> So, how do we escape this parasitical leech without triggering his vindictive rage? Gray Rock is primarily a way of encouraging a psychopath, a stalker or other emotionally unbalanced person, to lose interest in you. It differs from No Contact in that you don’t overtly try to avoid contact with these emotional vampires. Instead, you allow contact but only give boring, monotonous responses so that the parasite must go elsewhere for his supply of drama. When contact with you is consistently unsatisfying for the psychopath, his mind is re-trained to expect boredom rather than drama. Psychopaths are addicted to drama and they can’t stand to be bored. With time, he will find a new person to provide drama and he will find himself drawn to you less and less often. Eventually, they just slither away to greener pastures. Gray Rock is a way of training the psychopath to view you as an unsatisfying pursuit you bore him and he can’t stand boredom.
It worker really well -- although not perfectly -- when I was being constantly annoyed by someone. I explicitly told them I didn't want to deal with them, but they kept coming. They stopped once, to their "how are you?", I replied with how I really was.
Psychopath doesn't have a clinical definition. It's strictly pop-sci bollocks. (EDIT: "psychopath" does not appear as a diagnosis in ICD10 or DSM IV or DSM V. Other disorders have some overlap with the concept of psychopathy, but there isn't any dx that has a clear mapping.)
That's a good thing, because it avoids stigmatising a real diagnosis that's given to a group of people who are already deeply stigmatised.
Can confirm this worked with an ex-friend. She was such an emotional drain, that just not responding just generated more ire. In the end, just gave a lot of boring responses and she grew tired, eventually allowing me to no-contact simply and easily.
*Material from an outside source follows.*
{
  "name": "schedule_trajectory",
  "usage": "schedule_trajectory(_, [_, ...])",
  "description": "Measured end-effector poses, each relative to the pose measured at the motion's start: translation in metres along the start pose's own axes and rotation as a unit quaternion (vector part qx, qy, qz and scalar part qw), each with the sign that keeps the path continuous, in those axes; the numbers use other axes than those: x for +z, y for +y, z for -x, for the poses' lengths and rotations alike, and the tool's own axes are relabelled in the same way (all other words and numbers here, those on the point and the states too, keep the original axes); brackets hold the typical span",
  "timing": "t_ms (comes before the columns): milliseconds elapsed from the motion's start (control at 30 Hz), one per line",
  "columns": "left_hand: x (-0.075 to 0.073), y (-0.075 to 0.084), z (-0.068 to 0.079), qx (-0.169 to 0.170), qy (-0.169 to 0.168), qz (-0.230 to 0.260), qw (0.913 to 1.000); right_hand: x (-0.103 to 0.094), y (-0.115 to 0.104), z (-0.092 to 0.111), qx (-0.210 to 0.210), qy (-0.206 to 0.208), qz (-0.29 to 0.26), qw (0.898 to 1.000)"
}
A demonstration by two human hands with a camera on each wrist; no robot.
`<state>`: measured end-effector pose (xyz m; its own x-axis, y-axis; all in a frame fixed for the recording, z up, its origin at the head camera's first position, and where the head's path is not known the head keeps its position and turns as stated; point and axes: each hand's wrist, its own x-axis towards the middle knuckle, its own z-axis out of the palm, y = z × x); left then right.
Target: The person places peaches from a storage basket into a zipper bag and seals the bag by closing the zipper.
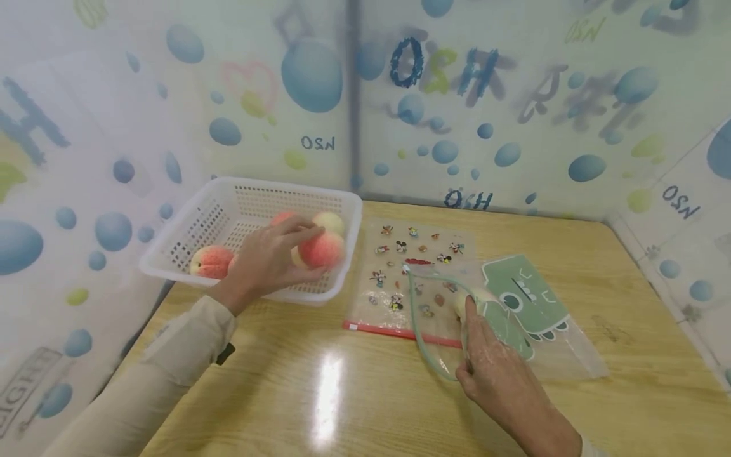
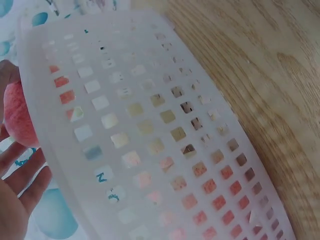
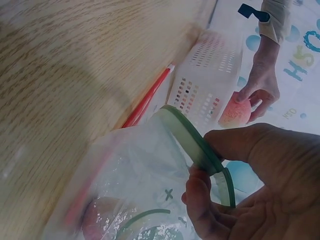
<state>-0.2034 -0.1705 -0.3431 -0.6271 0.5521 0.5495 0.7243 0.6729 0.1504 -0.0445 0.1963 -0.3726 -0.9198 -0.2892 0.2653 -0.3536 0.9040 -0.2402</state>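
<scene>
My left hand [image 1: 265,257] holds a pink-red peach [image 1: 323,250] at the right side of a white perforated plastic basket [image 1: 268,198]. In the right wrist view that peach [image 3: 234,111] shows beside the basket's rim. More peaches lie in the basket, one [image 1: 211,261] at its left and a pale one [image 1: 329,222] at the back right; the hand partly hides others. My right hand [image 1: 499,374] pinches the green-edged mouth of a clear zip bag [image 1: 537,295] printed with a green cartoon monster. The mouth gapes, and a peach [image 3: 102,220] shows through the plastic inside.
A second clear bag [image 1: 365,289], with small cartoon prints and a red zip [image 1: 377,330], lies flat between the basket and the green bag. Both rest on a wooden table [image 1: 274,381]. Patterned sheeting [image 1: 434,152] rises behind the table and at its sides.
</scene>
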Motion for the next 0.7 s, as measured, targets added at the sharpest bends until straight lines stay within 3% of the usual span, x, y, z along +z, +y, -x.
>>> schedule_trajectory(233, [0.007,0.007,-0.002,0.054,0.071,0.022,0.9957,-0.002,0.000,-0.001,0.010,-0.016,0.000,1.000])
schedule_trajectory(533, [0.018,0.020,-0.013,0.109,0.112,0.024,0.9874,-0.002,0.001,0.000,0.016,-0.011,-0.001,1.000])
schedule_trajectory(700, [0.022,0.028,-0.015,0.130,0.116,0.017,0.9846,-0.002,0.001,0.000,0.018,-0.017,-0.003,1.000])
> his mind is re-trained to expect boredom rather than drama
> he will find a new person to provide drama and he will find himself drawn to you less and less often
> he can’t stand boredom
Unnecessarily gendered language is jarring for the reader and also, (possibly) unintentionally, sexist. The singular they/them/their is generally acceptable to use in cases such as these.
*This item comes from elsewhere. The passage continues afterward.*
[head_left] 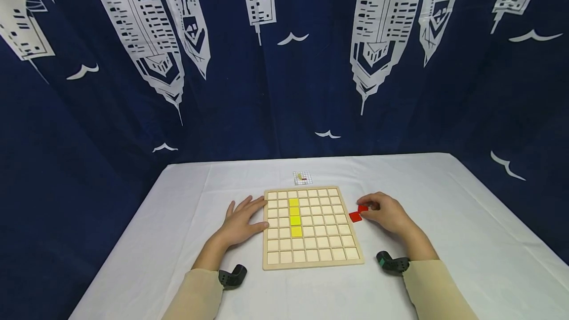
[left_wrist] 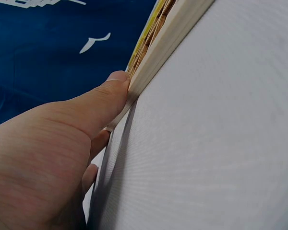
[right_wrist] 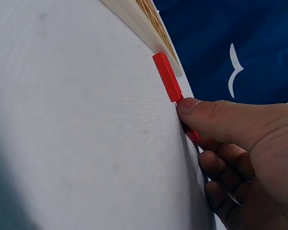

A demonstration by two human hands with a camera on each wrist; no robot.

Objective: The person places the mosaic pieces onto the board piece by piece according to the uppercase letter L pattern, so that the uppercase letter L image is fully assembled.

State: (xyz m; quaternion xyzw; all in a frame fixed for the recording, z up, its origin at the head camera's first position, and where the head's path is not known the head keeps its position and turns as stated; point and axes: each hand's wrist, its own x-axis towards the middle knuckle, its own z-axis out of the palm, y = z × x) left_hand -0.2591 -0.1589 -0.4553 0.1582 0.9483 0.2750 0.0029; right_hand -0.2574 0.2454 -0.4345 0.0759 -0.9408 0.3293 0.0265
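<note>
A wooden grid board (head_left: 313, 266) lies on the table, with several yellow square tiles (head_left: 296, 231) lined up in one column of its cells. My left hand (head_left: 242, 223) touches the board's left edge with spread, fairly straight fingers; in the left wrist view its thumb (left_wrist: 105, 96) presses against the rim. To the right of the board, my right hand (head_left: 387, 213) pinches a red square tile (head_left: 362, 208) between thumb and fingers. Another red tile (head_left: 355, 217) lies flat beside it, close to the board's right edge. The thumb partly hides the pinched tile in the right wrist view.
Behind the board lies a small card (head_left: 303, 178) printed with a grid and coloured squares. A white cloth covers the table (head_left: 178, 241). Beyond its back edge hangs a dark blue curtain (head_left: 275, 107) with white building prints. Each wrist wears a black device (head_left: 392, 262).
</note>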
Should all previous content be rewritten on the internet to be PC? This is from 2012, and as far as I've noticed, this gender neutral thingy started coming up a few years after that.
In the same way that you wouldn't quote somebody on the whimsical nature of the feeble woman, you shouldn't propagate ideas that paint men as perpetrators.
In 2012, this was already well-known. The language is jarring and sexist for no apparent reason. It is not undue revisionism.
Perhaps we need a browser plugin for people to detect when ‘he’ is being used as the default gender and convert it?
‘He’ worked as the default pronoun for a long time in many languages all over the world. (And still does in many languages) I find it curious how many people can be sold into the idea that a language can be considered sexist.
I noticed the same thing. Maybe I should have got a quote from elsewhere as it's not particularly well written. Nevertheless, it still gets the concept across.